TASK | Each line of the data below between the one containing "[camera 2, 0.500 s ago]" and the one containing "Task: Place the", both included, is to be repeated exactly. Please omit pictures.

Collected data entries
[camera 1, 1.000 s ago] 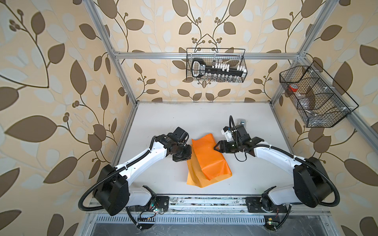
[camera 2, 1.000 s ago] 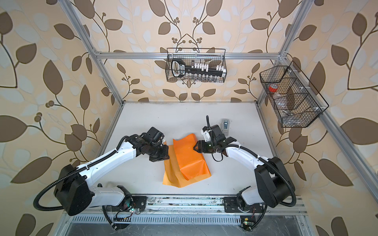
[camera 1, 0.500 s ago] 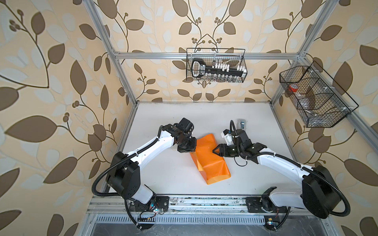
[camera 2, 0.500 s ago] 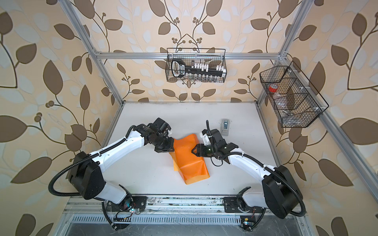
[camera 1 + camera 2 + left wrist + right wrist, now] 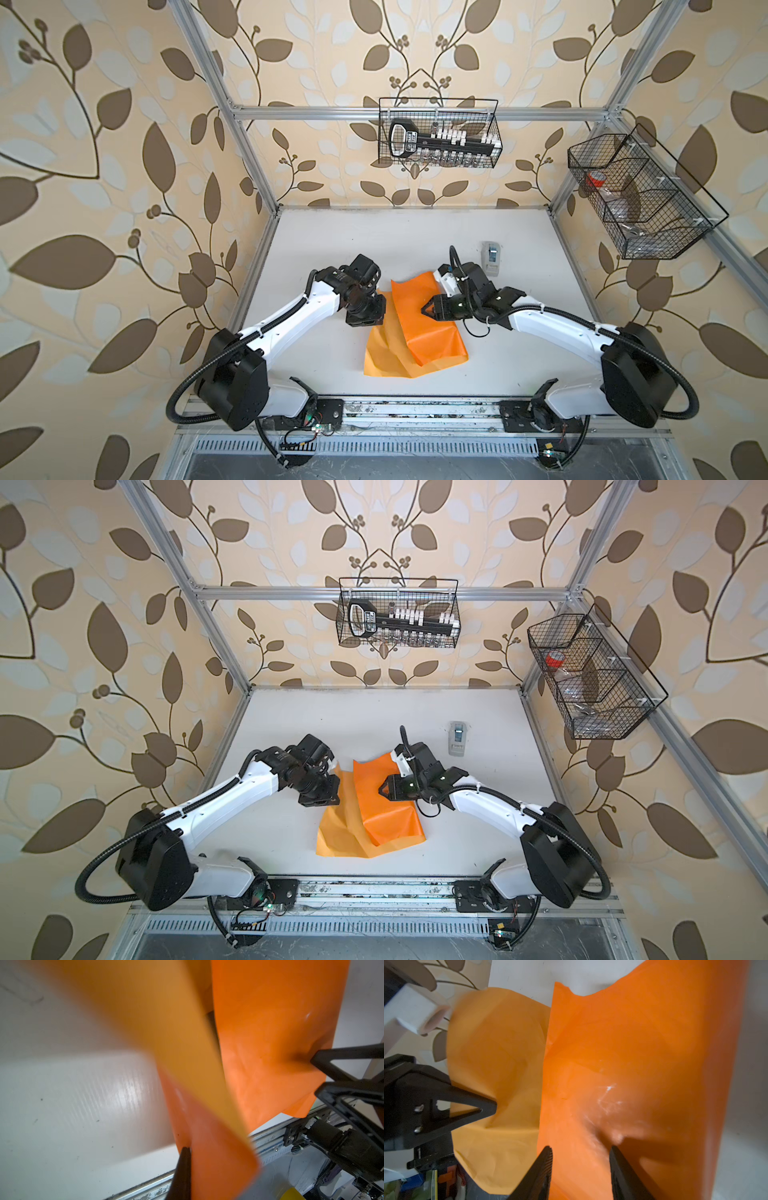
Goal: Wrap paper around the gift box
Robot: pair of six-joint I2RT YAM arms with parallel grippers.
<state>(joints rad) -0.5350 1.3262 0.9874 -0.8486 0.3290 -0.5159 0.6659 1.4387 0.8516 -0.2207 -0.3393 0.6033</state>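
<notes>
**Paper** [image 5: 432, 332] [image 5: 386, 816]: orange sheet lying mid-bench [image 5: 374, 241] in both top views, folded over itself. The glossy bright layer is humped on top. The paler underside is spread toward the left arm and the front rail.

**Gift box**: not in plain sight. The bright layer stands over a blocky hump between the two claws. In the left wrist view a dark sliver [image 5: 212, 1022] shows between the two layers, too blurred to identify.

**Left claw** [image 5: 185, 1149]: fingers together, clamped on the edge of the pale flap at the sheet's left margin. The flap rises off the bench to meet it.

**Right claw** [image 5: 424, 309] [image 5: 381, 790] [image 5: 580, 1148]: fingers apart, with the tips against the bright layer on the right side of the hump. In the left wrist view one tip dents the paper.

**Small grey dispenser** [image 5: 491, 257] [image 5: 457, 738]: on the bench beyond the right arm, apart from the paper.
</notes>
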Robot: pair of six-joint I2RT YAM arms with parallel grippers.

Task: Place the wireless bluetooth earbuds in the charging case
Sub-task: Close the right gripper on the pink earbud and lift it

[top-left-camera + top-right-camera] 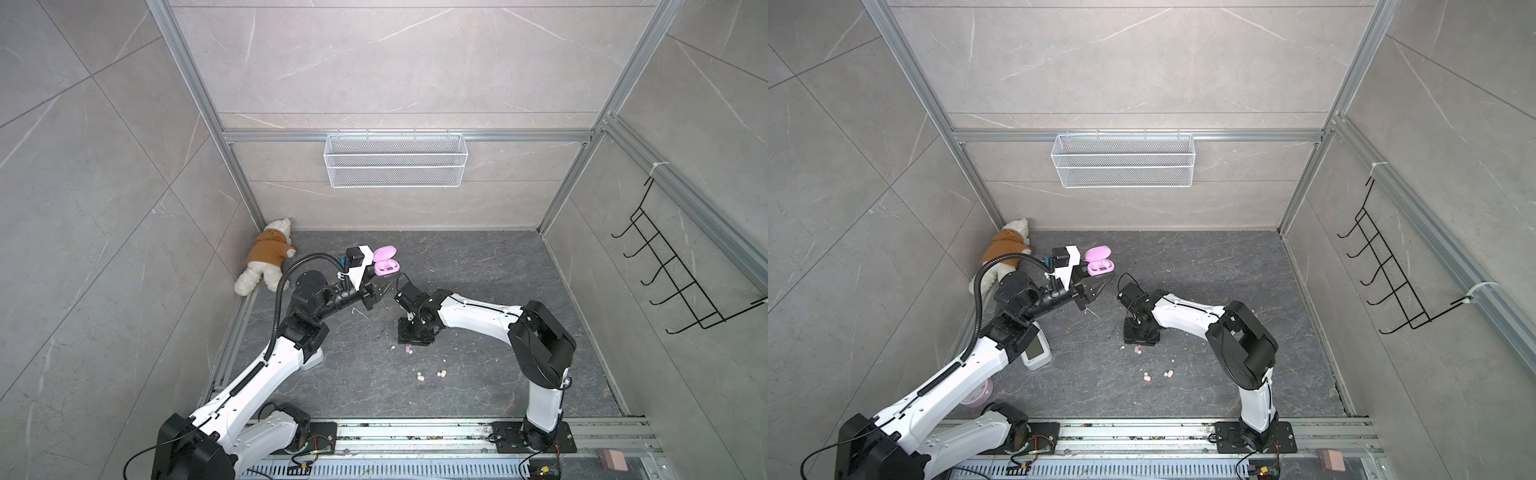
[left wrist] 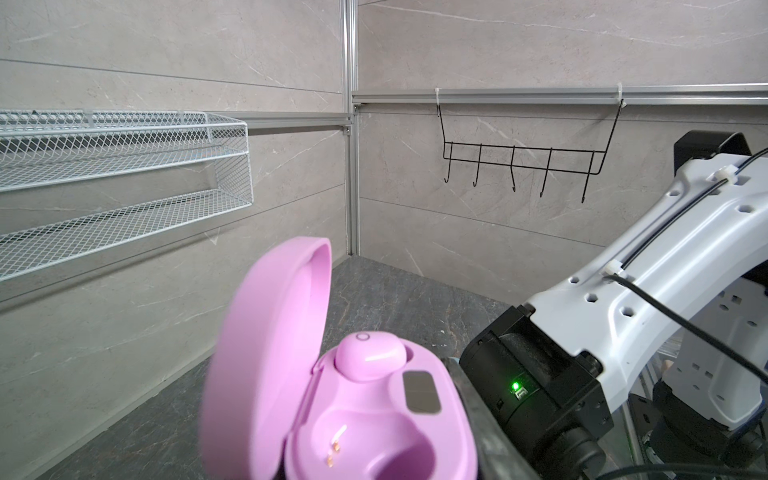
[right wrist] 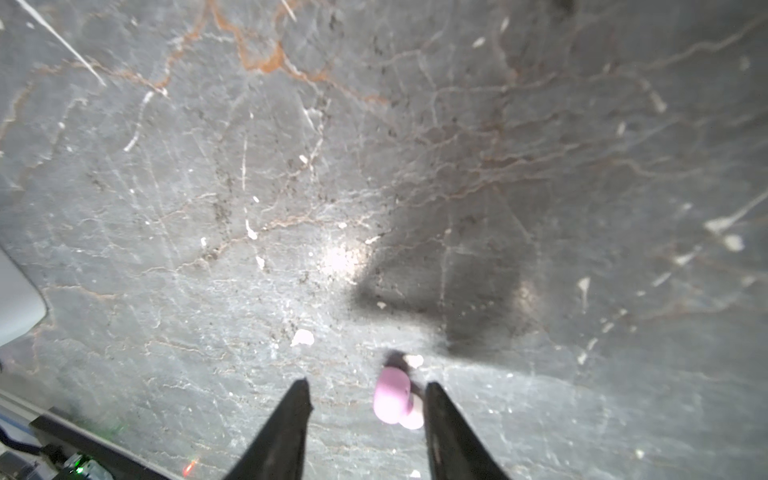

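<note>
Lilac-pink plastic fills the left wrist view. The charging case (image 2: 357,419) stands open with its lid tilted back. It has one seated earbud (image 2: 370,353) of the same colour in one well, and the other well is bare with its gold contacts showing. The left gripper (image 1: 380,282) is clamped on the case and holds it clear of the dark stone floor (image 1: 498,291), at about 11 o'clock from the floor's middle in both top views.

The right gripper (image 3: 368,384) points straight down near the middle of the floor. Its jaws stand partly apart and grip nothing. A loose lilac-pink earbud (image 3: 390,399) lies on the floor between them, just beside one finger (image 3: 444,415) and well clear of the other. I cannot tell whether that finger touches it. A paler piece (image 3: 413,417) rests against the bud.

Two peach earbuds (image 1: 420,377) lie on the floor at about 5 o'clock from that gripper, near each other but apart. A plush bear (image 1: 266,259) lies in the 10 o'clock corner.
</note>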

SOLUTION FOR THIS EXERCISE |
[camera 2, 0.500 s ago] 
[camera 1 + camera 2 + left wrist + right wrist, now] 
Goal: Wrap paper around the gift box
Robot: pair of six-joint I2RT YAM arms with parallel grippers.
<state>(joints rad) -0.5350 1.3262 0.9874 -0.8486 0.3290 -0.5159 0.6659 1.4387 0.8516 -0.2207 -0.3393 0.6033</state>
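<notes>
**Paper** [image 5: 432, 332] [image 5: 386, 816]: orange sheet lying mid-bench [image 5: 374, 241] in both top views, folded over itself. The glossy bright layer is humped on top. The paler underside is spread toward the left arm and the front rail.

**Gift box**: not in plain sight. The bright layer stands over a blocky hump between the two claws. In the left wrist view a dark sliver [image 5: 212, 1022] shows between the two layers, too blurred to identify.

**Left claw** [image 5: 185, 1149]: fingers together, clamped on the edge of the pale flap at the sheet's left margin. The flap rises off the bench to meet it.

**Right claw** [image 5: 424, 309] [image 5: 381, 790] [image 5: 580, 1148]: fingers apart, with the tips against the bright layer on the right side of the hump. In the left wrist view one tip dents the paper.

**Small grey dispenser** [image 5: 491, 257] [image 5: 457, 738]: on the bench beyond the right arm, apart from the paper.
</notes>
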Robot: pair of six-joint I2RT YAM arms with parallel grippers.

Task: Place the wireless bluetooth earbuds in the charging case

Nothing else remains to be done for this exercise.